Fin du logement social “à vie” : une intention louable, mais…

Fin du logement social “à vie” : une intention louable, mais…

En finir avec le logement social “à vie”. L’expression, volontairement choc, est signée Guillaume Kasbarian. Dans un entretien aux Echos le 11 avril, le ministre délégué au Logement a rappelé les termes de l’équation : 5,2 millions de logements sociaux en France, 1,8 million de ménages candidats mais non servis, faute de place. Sa proposition ? Faire sortir “ceux qui ont largement dépassé les plafonds de revenus, ont pu hériter, ont parfois une résidence secondaire en leur possession, et dont le patrimoine – et c’est le sens de la vie – a évolué”.

Cette formule a hérissé la gauche et les associations, qui rappellent que le Code de la construction et de l’habitation fixe déjà des bornes. Les bailleurs sociaux peuvent réclamer un surloyer au locataire dès lors que son revenu fiscal de référence dépasse d’au moins 20 % les ressources maximum à respecter pour l’attribution d’un logement. Et si son revenu excède, deux années de suite, de plus de 150 % le plafond en question, le locataire est expulsable sous dix-huit mois.

Dans le projet de loi qu’il compte présenter en mai, Guillaume Kasbarian entend donc baisser ce fameux couperet des 150 %, synonyme de déménagement forcé. Pour une personne seule, par exemple, il se situe actuellement autour de 50 000 euros par an. En le ramenant à 40 000 euros, comme l’envisage le ministère, la rotation, faible aujourd’hui – seuls 7 % des ménages quittent le parc chaque année –, pourrait s’accélérer au profit de ces “classes moyennes” dont le gouvernement fait grand cas.

L’intention est louable, et l’idée pas dénuée d’intérêt.
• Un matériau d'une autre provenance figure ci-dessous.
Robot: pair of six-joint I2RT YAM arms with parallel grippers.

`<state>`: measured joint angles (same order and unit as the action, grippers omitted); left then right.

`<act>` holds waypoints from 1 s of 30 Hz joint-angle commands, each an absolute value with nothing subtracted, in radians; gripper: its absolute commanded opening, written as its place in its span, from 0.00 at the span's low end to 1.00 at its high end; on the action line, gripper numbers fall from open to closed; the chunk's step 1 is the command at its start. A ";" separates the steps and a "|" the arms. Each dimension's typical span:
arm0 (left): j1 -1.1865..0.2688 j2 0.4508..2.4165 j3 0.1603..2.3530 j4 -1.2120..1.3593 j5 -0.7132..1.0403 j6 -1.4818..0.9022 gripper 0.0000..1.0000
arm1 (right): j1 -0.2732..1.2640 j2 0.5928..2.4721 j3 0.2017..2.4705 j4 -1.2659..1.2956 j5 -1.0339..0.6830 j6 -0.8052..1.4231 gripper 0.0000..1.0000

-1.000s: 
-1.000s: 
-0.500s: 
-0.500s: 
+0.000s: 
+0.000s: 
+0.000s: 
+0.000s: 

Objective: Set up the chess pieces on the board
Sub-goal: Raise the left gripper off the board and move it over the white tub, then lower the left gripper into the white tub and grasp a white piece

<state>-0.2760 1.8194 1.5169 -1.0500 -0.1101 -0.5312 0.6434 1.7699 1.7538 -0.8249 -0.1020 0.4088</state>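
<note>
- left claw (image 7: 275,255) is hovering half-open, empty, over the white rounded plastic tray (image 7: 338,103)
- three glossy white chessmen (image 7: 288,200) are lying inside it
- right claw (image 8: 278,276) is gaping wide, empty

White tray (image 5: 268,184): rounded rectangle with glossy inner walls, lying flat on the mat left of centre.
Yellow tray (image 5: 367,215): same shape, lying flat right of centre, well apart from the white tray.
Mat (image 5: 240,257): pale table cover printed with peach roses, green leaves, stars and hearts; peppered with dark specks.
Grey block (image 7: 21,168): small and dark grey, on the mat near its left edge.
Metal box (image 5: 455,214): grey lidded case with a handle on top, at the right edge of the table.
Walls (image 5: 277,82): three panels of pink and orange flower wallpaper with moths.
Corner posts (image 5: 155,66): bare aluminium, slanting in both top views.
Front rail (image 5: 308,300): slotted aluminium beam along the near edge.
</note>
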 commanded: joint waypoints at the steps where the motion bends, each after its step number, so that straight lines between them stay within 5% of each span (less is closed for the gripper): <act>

Mais elle tombe à contretemps. Elle risque de chasser les locataires les plus solvables, alors que les retards de paiement dans les HLM ont singulièrement augmenté, du fait de l’inflation et des factures d’énergie. Surtout, où ces locataires “trop riches” trouveront-ils refuge ? La construction de logements neufs, qu’ils soient sociaux ou non, est au plus bas. Les tarifs des rares biens mis sur le marché locatif privé atteignent des sommets. Quant aux occupants actuels, ils ne bougent plus, bloqués dans leur désir d’accéder à la propriété par l’envolée des taux d’intérêt et le coût du crédit. La crise du logement, dont l’exécutif n’a pas pris la mesure à temps, s’est durablement installée dans le pays. Il faudrait bâtir. On replâtre.